With that being said, now I'll turn the call over to Frank for a more detailed financial review of the quarter and our outlook. Frank?

Thank you, Richie, and good morning, everyone. As Richie noted, we believe we are sufficiently well capitalized to allow us to advance our pre-clinical and clinical development programs to the point where we'll be able to share data on a host of our initiatives. We project our cash balance and investments based on our current operating plan will be sufficient to fund us for at least 36 months.

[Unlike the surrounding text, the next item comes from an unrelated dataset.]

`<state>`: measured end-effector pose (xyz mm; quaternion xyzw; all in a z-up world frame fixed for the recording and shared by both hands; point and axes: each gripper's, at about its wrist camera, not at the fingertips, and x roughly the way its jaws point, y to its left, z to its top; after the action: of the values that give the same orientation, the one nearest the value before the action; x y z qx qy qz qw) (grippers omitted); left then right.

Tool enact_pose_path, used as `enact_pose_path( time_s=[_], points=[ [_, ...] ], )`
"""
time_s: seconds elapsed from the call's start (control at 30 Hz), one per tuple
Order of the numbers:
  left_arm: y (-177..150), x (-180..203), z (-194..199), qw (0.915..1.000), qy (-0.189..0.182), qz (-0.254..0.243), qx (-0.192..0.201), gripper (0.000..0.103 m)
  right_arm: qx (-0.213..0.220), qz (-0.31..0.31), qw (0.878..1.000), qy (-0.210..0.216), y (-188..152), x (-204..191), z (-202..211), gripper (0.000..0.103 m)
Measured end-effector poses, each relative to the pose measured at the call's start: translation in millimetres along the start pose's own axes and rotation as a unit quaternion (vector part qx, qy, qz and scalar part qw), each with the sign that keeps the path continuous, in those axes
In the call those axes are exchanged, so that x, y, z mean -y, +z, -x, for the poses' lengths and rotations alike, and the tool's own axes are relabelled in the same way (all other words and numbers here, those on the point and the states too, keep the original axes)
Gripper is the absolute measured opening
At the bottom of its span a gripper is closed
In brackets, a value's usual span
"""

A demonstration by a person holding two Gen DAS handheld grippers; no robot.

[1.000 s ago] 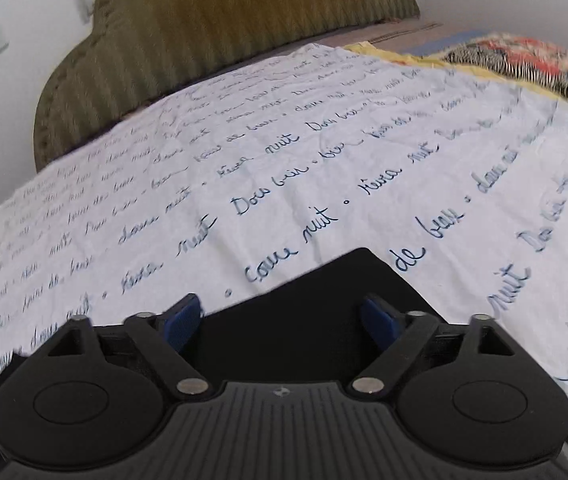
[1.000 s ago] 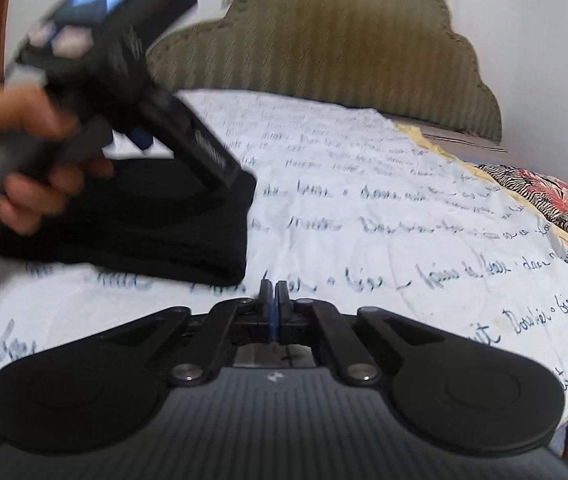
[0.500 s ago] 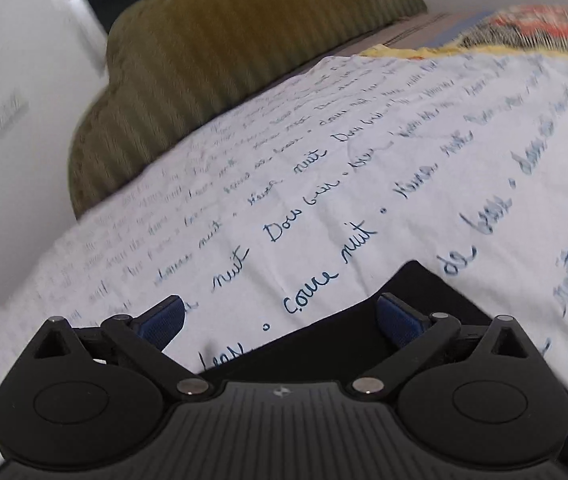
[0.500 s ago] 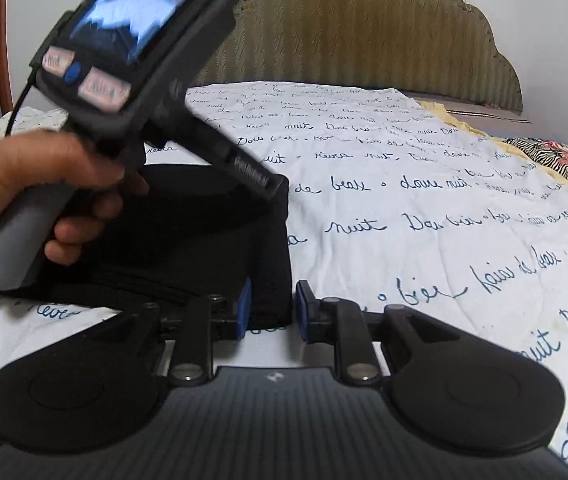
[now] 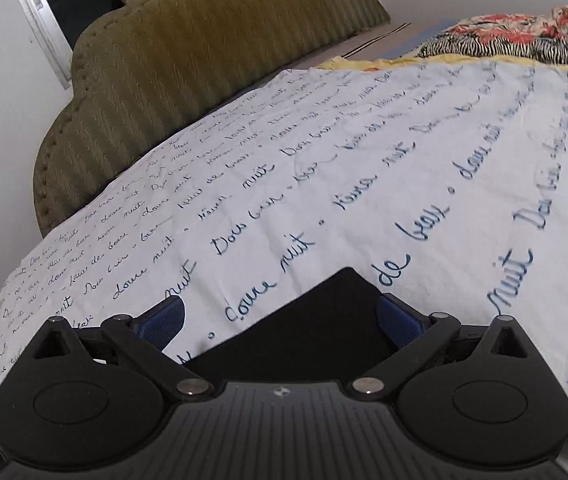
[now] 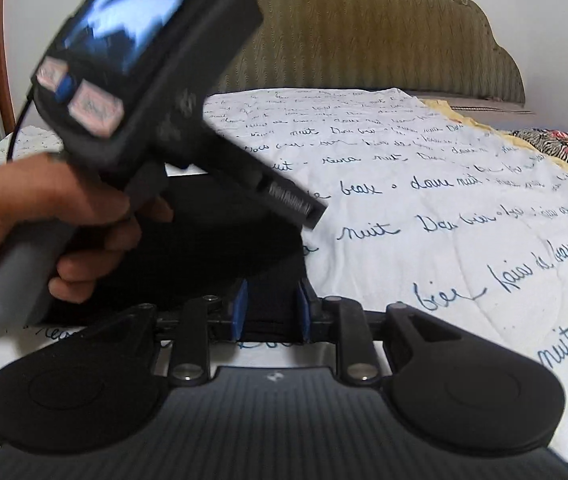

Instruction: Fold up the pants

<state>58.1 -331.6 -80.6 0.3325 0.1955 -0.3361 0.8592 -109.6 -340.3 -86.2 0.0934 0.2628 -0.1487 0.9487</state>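
The folded black fabric pants (image 6: 220, 264) lie flat on the white script-printed bedsheet (image 5: 363, 184), short of the olive quilted headboard (image 5: 188, 64), so the left tongs (image 5: 280, 320) stand wide apart and the right tongs (image 6: 270, 312), their jaws having just parted, bracket a corner unclamped.

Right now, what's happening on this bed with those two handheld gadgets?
A person is folding black pants on a bed sheet printed with blue handwriting, holding a grasping tool in each hand. The left tool is wide open, with a corner of the folded pants between its pads but not pinched. The right tool has just been opening; its pads stand slightly apart around the pants' near edge, not squeezing. The pants lie in a flat, folded bundle.
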Motion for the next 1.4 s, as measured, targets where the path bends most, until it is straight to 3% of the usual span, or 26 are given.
enact_pose_path(
  time_s=[0.07, 0.43, 0.7, 0.77, 1.0, 1.13, 1.2, 1.33, 1.4],
  points=[
    [-0.5, -0.7, -0.3, 1.0, 0.0, 0.004, 0.001, 0.103, -0.003, 0.003, 1.0, -0.002, -1.4, 1.9, 1.4, 0.028],
    [-1.2, -10.0, 5.8, 0.9998, -0.004, 0.018, -0.006, 0.103, 0.003, 0.007, 1.0, -0.019, 8.3, -3.4, 14.6, 0.029],
    [-1.9, -15.4, 10.7, 0.9999, -0.001, 0.014, -0.003, 0.103, 0.004, 0.013, 1.0, -0.006, 16.0, -9.6, 15.0, 0.029],
    [-1.7, -18.0, 12.2, 0.9998, -0.007, 0.016, -0.006, 0.103, -0.001, 0.013, 1.0, -0.005, 14.8, -10.5, 11.0, 0.036],
    [4.3, -26.1, 12.5, 0.9988, -0.028, 0.031, -0.025, 0.103, -0.011, 0.015, 1.0, -0.005, 8.8, -10.5, 4.2, 0.04],
    [17.6, -51.0, -1.0, 0.9976, 0.004, 0.06, -0.034, 0.103, 0.002, -0.001, 1.0, -0.005, 10.3, -6.6, 7.5, 0.04],
    [24.6, -68.0, -11.9, 0.9949, -0.03, 0.079, -0.053, 0.102, 0.004, -0.016, 1.0, 0.005, 11.8, -1.7, 7.1, 0.041],
    [32.6, -77.9, -34.3, 0.9738, -0.197, 0.054, -0.1, 0.103, 0.0, -0.045, 0.999, 0.015, 10.8, 6.5, 4.5, 0.044],
    [32.8, -74.0, -39.0, 0.9728, -0.213, 0.016, -0.09, 0.103, -0.002, -0.046, 0.999, 0.015, 9.3, 7.4, 2.9, 0.047]
  ],
)
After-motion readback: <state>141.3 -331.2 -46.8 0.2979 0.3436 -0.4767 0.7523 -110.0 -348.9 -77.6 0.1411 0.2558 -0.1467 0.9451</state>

We closed the first quarter of 2022 with $101.5 million in cash, cash equivalents and marketable securities. Our operational cash burn rate for the first quarter was $6 million compared to $6.7 million in Q1 2021. The decrease of $700,000 was attributable to lower spending on SM-88 clinical trials and employee-related expenses. TYME anticipates that its quarterly operational cash burn will average approximately $6 million to $8 million per quarter for the remainder of fiscal year 2022.

For the first quarter of 2022, we reported a net loss of $5.9 million or $0.03 per share. This compares to a net loss of approximately $8.8 million or $0.07 per share for the fiscal quarter of 2021. The decreased loss for the current 3-month period is due to a favorable variance of $4 million in the change in fair value of the warrant liability, offset by unfavorable variance of $2.2 million in prior year's gain on the warrant exchange and decreased operating costs of $1.1 million. The decrease in operating costs for the current 3-month period of $1.1 million primarily reflected lower ongoing trial costs and employee-related expenses.

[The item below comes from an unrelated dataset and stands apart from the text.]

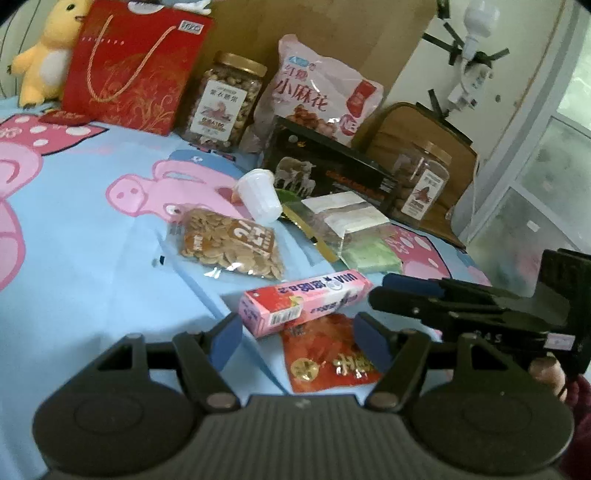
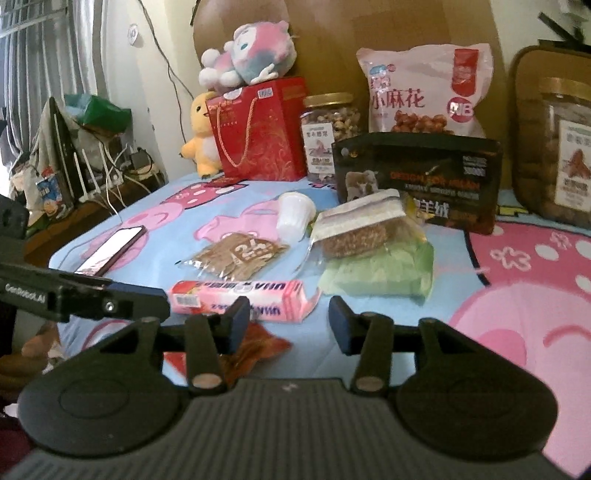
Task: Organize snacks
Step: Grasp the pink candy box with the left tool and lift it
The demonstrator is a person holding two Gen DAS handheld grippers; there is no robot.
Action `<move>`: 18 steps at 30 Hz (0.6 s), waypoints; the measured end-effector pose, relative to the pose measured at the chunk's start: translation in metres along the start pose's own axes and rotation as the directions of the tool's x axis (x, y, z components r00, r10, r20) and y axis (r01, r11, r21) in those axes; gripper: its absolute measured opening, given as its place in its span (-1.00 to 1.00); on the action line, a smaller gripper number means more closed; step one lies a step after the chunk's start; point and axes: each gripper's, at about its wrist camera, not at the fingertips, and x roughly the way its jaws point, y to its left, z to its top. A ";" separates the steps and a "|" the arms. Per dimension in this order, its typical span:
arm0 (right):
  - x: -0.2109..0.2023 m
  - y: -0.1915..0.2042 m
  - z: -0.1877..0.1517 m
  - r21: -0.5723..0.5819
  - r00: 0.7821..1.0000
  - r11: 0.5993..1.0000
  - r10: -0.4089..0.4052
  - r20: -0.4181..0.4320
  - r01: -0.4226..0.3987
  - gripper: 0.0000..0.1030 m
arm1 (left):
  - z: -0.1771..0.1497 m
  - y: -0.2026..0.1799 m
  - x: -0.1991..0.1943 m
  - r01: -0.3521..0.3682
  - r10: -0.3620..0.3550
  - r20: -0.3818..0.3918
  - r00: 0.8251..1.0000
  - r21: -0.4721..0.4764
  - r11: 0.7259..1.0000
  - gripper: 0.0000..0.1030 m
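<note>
Surface: blue cartoon-pig sheet filling the frame's left and centre, strewn with snacks. Backdrop: cardboard panel top centre, white wall behind. Left gripper and right gripper: both released, grasping nothing.

A light blue cartoon-pig sheet fills the view. At six o'clock the left gripper stands with jaws apart, nothing pinched between them. Just past them lie a pink box and a red packet. At three o'clock the right gripper reaches in; its jaws look slightly parted, though blurred. Jars and bags line twelve o'clock.
</note>
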 end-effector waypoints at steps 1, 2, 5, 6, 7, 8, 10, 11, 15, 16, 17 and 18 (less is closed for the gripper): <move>0.004 0.000 0.001 -0.009 1.000 1.000 0.000 -0.010 0.000 0.01 | 0.001 0.000 0.002 -0.002 0.002 -0.001 1.000 0.000 1.000 0.36; 0.008 0.000 0.003 -0.018 1.000 1.000 -0.002 -0.021 0.002 0.01 | 0.002 -0.001 0.004 -0.004 0.004 -0.002 1.000 0.003 1.000 0.37; 0.021 -0.001 0.004 -0.012 0.998 1.000 0.026 -0.063 -0.027 0.02 | 0.005 -0.003 0.015 -0.011 0.011 -0.018 1.000 0.011 1.000 0.37; 0.025 0.000 0.003 -0.002 0.996 0.999 0.040 -0.076 -0.040 0.02 | 0.005 -0.003 0.018 -0.018 0.018 -0.018 1.000 0.014 1.000 0.37; 0.027 0.002 0.002 0.000 0.996 0.999 0.046 -0.078 -0.047 0.02 | 0.006 -0.004 0.020 -0.027 0.027 -0.014 1.000 0.019 0.999 0.36; 0.028 0.004 0.002 -0.011 0.997 0.999 0.040 -0.073 -0.041 0.01 | 0.007 -0.005 0.021 -0.033 0.033 -0.014 0.999 0.023 0.999 0.35; 0.028 0.010 0.002 -0.047 0.998 0.999 0.007 -0.063 -0.010 -0.03 | 0.008 -0.004 0.022 -0.037 0.038 -0.016 0.999 0.022 0.999 0.30; 0.026 0.012 0.001 -0.051 0.998 0.999 -0.004 -0.058 0.001 -0.07 | 0.009 -0.004 0.022 -0.035 0.035 -0.018 0.999 0.017 0.999 0.30; 0.014 0.020 0.003 -0.087 0.999 0.995 -0.051 0.000 0.051 -0.17 | 0.012 -0.006 0.017 -0.028 0.028 -0.003 1.000 0.013 1.000 0.30; 0.010 0.023 0.004 -0.102 0.998 0.993 -0.058 0.017 0.059 -0.18 | 0.013 -0.008 0.016 -0.027 0.027 0.004 1.000 0.018 0.999 0.30; 0.007 0.027 0.004 -0.117 0.997 0.991 -0.064 0.034 0.068 -0.18 | 0.015 -0.010 0.014 -0.026 0.026 0.014 1.000 0.025 0.999 0.30; 0.003 0.030 0.005 -0.132 0.996 0.988 -0.074 0.049 0.079 -0.18 | 0.017 -0.012 0.013 -0.026 0.025 0.022 0.999 0.033 0.999 0.30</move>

With that, I'll open up the call for questions.

Operator, Please go ahead with instructions.

(Operator Instructions) And we have a question coming from the line of Arthur He from H.C. Wainwright.

This is Arthur in for RK. Regarding the sarcoma trial, could you give us more color on the potential data readout in next year? And what kind of data set we could expect from that update?

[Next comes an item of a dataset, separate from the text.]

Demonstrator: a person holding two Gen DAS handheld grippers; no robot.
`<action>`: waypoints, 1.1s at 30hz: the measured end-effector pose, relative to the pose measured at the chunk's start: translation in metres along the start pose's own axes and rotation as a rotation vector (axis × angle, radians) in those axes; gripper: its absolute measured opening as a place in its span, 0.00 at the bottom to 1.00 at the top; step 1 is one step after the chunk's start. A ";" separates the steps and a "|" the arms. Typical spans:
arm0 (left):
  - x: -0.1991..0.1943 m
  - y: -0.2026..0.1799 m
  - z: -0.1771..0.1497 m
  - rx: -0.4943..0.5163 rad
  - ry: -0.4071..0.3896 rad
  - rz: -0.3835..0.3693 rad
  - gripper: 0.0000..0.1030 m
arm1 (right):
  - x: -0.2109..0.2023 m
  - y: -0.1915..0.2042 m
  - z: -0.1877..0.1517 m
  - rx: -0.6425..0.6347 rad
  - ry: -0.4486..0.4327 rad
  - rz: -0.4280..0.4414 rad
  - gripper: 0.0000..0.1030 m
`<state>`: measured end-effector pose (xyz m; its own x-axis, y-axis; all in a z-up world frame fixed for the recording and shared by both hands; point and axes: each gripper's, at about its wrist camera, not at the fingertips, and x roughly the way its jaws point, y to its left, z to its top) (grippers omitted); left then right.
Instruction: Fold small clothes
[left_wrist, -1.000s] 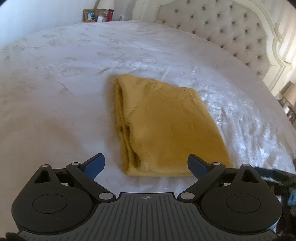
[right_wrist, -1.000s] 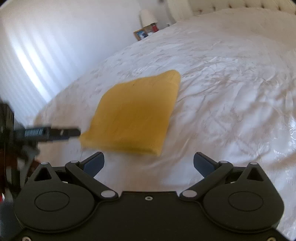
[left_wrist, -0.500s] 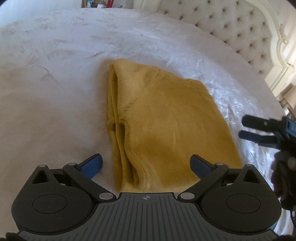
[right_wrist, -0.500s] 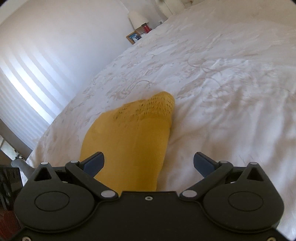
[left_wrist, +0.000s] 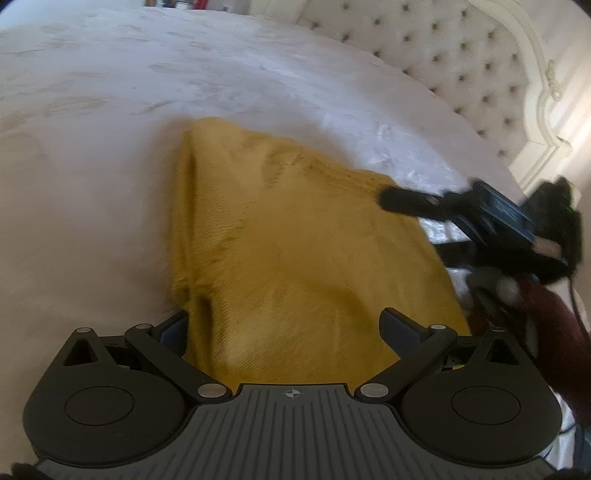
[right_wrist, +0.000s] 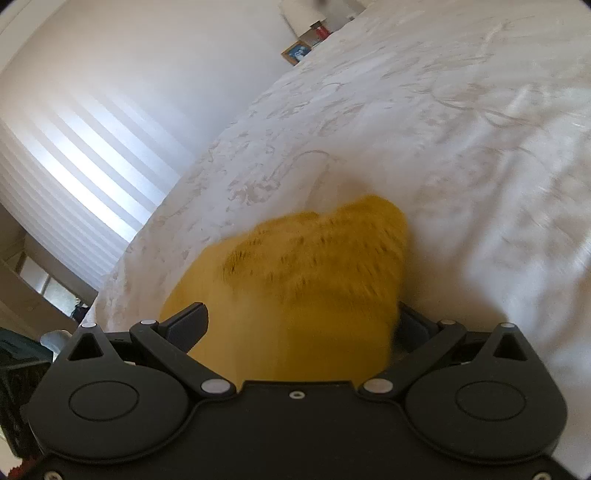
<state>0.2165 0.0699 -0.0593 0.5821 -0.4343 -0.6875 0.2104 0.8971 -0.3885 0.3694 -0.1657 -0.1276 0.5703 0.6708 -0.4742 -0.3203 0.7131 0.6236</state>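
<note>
The yellow knit garment (left_wrist: 295, 251) lies already folded into a rough rectangle on the white bedspread (left_wrist: 92, 155), and its long axis runs straight away from the left gripper (left_wrist: 284, 328), from the near edge under the fingers toward the tufted headboard (left_wrist: 461, 66). The left gripper stands with its jaws spread wide across that near short edge: the left fingertip (left_wrist: 173, 328) sits just at the doubled, rolled side of the cloth, the other fingertip rests over the fabric, and nothing is pinched between them. The right gripper (right_wrist: 303, 325) comes in from the garment's right side, across the long axis; in the left wrist view its dark fingers (left_wrist: 406, 201) reach onto the far right corner. In its own view its jaws are likewise parted, with the cloth filling the gap between them, though blur hides whether any layer is actually being caught. Each hand is therefore near its own end of the piece, the left at the near edge and the right toward the far one, which would suit folding one end over the other along the length. The fabric looks soft and thick, with a fine ribbed knit and a looser openwork band near the far end; it appears likely to slump and slide rather than hold a crisp crease. The bedspread is smooth, faintly shiny and patterned.
</note>
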 end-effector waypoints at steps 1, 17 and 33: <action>0.001 -0.001 0.001 0.002 0.000 -0.007 1.00 | 0.005 0.001 0.004 -0.002 0.007 0.006 1.00; -0.002 0.017 -0.010 -0.274 0.039 -0.171 0.13 | -0.003 0.004 0.010 0.029 0.038 -0.026 0.44; -0.106 -0.060 -0.059 -0.151 0.027 -0.369 0.13 | -0.166 0.095 -0.058 0.006 -0.035 -0.063 0.38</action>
<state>0.0959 0.0573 0.0004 0.4679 -0.7291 -0.4995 0.2830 0.6590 -0.6969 0.2010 -0.1978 -0.0258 0.6151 0.6170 -0.4909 -0.2784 0.7525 0.5969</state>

So right now, we're anticipating what we've communicated is that we're looking towards trial enrollment complete it sometime first half of 2022. We'll need the data to mature to some point and then we'll anticipate the data thereafter. With that being said, the endpoints are to a response rate by resist, looking at durable treatment response and tying to disease advancing by looking at duration of treatment to progression. So that's the timing of it and that's sort of data we're anticipating at that point in time.

So I had a follow-on that. So based on that data, assuming the positive, so what's your plan to for -- go for a pivotal study?

So again, we'll have to assess the data, assess what ultimately the data tells us. And then based on that, it's a matter of accelerating a path forward, identifying whether sarcoma is a specific population that we're targeting there. So we're going to be looking at how to accelerate moving forward, move quickly. As you know, this is the rare disease as we kind of look to expand this potential trial into a later kind of pivotal trial. We'll have to engage a broad group in doing so. Right now, we're focused and working with one investigator. And so there's a lot of work that needs to be done to expand the trial past that. So our goal would be is to move in an expeditious manner based on what the data is telling us and we move quickly.

(Operator Instructions) I'm showing no further questions at this time. I will now turn the call back over to Mr. Richie Cunningham for any closing remarks.

Well, thank you, again, Arthur for the question, and thank you, Olivia. Appreciate it. We're pleased with the outcomes and the priorities that emerged from our comprehensive strategic review as was discussed during this quarter. As always, our focus is on innovation to benefit cancer patients and on delivering value to our stakeholders. We appreciate your interest in the company and we look forward to keeping you updated on our progress and thank you all for your time together today and stay safe.

Ladies and gentlemen, that does conclude our conference for today. Thank you for your participation. You may now disconnect.